■ TASK PROMPT:
Below are some records. Return exactly the lines from the one containing "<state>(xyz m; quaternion" through the one containing "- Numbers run", both included, and only those.

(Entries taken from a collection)
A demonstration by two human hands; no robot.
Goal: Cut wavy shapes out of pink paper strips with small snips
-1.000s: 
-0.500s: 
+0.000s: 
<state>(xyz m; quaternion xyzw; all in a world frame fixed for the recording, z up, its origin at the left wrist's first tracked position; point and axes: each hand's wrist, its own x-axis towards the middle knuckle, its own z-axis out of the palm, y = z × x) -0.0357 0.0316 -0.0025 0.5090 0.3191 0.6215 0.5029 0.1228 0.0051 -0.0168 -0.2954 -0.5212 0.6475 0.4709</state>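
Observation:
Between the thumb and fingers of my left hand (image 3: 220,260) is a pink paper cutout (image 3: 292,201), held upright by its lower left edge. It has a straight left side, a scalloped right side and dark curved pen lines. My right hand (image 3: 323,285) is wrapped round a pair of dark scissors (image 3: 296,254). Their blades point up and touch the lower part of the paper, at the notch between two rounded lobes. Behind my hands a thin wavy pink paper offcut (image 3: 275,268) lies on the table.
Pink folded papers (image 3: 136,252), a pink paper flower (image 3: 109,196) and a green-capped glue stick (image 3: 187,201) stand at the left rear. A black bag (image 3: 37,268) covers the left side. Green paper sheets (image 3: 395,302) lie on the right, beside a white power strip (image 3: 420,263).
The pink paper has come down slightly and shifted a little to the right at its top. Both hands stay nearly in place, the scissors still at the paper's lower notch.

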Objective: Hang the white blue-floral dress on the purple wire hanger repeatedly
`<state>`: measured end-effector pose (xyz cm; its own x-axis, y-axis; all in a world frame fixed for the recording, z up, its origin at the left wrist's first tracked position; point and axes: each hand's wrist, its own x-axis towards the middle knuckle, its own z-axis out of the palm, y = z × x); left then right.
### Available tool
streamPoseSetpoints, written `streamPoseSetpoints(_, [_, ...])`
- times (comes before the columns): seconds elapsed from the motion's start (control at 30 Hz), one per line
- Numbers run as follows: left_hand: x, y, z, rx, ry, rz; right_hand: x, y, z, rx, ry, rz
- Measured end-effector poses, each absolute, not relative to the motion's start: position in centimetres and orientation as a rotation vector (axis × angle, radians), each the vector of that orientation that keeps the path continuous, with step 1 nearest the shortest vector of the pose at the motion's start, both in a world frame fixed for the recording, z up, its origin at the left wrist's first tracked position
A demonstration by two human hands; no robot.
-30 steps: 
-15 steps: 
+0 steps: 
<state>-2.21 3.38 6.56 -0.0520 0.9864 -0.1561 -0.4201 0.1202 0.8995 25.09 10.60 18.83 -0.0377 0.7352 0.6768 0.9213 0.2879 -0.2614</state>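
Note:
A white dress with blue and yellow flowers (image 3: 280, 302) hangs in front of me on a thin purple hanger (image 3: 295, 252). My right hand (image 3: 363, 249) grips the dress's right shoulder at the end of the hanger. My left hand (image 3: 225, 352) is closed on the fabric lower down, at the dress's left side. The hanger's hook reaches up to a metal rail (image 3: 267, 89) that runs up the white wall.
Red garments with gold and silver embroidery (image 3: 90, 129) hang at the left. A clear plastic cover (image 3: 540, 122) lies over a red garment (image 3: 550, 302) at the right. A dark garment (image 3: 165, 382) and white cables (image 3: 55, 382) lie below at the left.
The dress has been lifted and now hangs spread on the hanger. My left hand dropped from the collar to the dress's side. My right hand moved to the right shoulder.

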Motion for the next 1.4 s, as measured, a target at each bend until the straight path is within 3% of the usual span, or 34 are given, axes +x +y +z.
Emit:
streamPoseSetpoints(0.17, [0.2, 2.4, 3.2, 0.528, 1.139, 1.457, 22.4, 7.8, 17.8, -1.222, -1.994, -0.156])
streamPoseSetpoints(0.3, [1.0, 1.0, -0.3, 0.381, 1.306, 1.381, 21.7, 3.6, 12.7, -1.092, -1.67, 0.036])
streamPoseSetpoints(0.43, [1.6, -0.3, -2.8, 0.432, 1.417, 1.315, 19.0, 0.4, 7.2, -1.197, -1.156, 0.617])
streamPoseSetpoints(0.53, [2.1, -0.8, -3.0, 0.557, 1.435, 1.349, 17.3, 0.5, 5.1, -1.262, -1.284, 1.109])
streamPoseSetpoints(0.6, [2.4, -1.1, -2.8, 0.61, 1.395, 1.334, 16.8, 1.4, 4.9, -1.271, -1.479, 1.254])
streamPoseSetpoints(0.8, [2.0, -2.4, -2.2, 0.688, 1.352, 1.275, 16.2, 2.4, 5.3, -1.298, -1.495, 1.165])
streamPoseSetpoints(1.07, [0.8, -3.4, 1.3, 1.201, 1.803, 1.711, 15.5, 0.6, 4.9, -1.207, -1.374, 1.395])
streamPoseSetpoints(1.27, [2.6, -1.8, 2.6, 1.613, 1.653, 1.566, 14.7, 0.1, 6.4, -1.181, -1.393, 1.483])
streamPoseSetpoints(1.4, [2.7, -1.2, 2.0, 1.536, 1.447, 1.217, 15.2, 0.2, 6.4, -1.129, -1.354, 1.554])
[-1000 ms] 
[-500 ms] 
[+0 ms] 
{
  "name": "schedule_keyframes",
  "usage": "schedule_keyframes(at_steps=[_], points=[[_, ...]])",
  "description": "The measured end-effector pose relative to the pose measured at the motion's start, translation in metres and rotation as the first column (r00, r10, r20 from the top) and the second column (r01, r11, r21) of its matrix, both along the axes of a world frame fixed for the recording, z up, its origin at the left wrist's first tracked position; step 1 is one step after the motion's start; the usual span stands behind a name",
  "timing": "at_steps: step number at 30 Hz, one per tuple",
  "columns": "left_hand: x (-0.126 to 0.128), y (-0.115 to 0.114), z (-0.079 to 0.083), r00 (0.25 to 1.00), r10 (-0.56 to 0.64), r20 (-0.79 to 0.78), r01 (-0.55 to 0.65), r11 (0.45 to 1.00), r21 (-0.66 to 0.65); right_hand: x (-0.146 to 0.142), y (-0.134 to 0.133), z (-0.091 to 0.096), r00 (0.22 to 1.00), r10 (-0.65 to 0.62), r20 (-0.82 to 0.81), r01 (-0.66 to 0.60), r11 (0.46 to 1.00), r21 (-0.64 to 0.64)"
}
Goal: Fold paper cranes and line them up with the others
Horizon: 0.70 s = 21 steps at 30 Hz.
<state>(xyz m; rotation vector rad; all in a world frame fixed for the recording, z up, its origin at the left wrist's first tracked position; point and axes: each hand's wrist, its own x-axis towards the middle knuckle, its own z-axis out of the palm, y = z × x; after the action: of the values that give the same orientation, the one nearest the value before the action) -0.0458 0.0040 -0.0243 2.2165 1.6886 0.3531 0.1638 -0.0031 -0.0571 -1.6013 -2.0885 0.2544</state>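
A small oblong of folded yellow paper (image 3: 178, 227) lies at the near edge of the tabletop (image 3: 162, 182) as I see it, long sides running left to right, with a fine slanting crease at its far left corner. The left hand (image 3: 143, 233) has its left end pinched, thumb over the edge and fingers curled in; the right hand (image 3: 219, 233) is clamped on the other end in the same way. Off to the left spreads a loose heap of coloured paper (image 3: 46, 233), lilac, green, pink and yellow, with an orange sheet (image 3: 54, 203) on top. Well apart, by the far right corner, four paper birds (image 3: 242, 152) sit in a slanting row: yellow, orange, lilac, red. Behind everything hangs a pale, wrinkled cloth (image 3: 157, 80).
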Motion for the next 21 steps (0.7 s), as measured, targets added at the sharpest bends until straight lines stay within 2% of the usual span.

■ RESPONSE BELOW:
<state>(xyz m; quaternion xyzw; all in a world frame fixed for the recording, z up, its origin at the left wrist's first tracked position; point and axes: each hand's wrist, its own x-axis towards the middle knuckle, its own z-axis out of the palm, y = z × x) -0.0357 0.0316 -0.0025 0.5090 0.3191 0.6215 0.5029 0.1228 0.0051 -0.0168 -0.2954 -0.5212 0.6475 0.4709</state>
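Observation:
Between the thumb and fingers of my left hand (image 3: 220,260) is a pink paper cutout (image 3: 292,201), held upright by its lower left edge. It has a straight left side, a scalloped right side and dark curved pen lines. My right hand (image 3: 323,285) is wrapped round a pair of dark scissors (image 3: 296,254). Their blades point up and touch the lower part of the paper, at the notch between two rounded lobes. Behind my hands a thin wavy pink paper offcut (image 3: 275,268) lies on the table.
Pink folded papers (image 3: 136,252), a pink paper flower (image 3: 109,196) and a green-capped glue stick (image 3: 187,201) stand at the left rear. A black bag (image 3: 37,268) covers the left side. Green paper sheets (image 3: 395,302) lie on the right, beside a white power strip (image 3: 420,263).
The pink paper has come down slightly and shifted a little to the right at its top. Both hands stay nearly in place, the scissors still at the paper's lower notch.
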
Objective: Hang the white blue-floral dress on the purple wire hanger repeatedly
`<state>`: measured end-effector pose (xyz cm; its own x-axis, y-axis; all in a world frame fixed for the recording, z up, its origin at the left wrist's first tracked position; point and axes: each hand's wrist, its own x-axis towards the middle knuckle, its own z-axis out of the palm, y = z × x); left then right.
### Available tool
streamPoseSetpoints, written `streamPoseSetpoints(_, [_, ...])`
- times (comes before the columns): seconds elapsed from the motion's start (control at 30 Hz), one per line
- Numbers run as follows: left_hand: x, y, z, rx, ry, rz; right_hand: x, y, z, rx, ry, rz

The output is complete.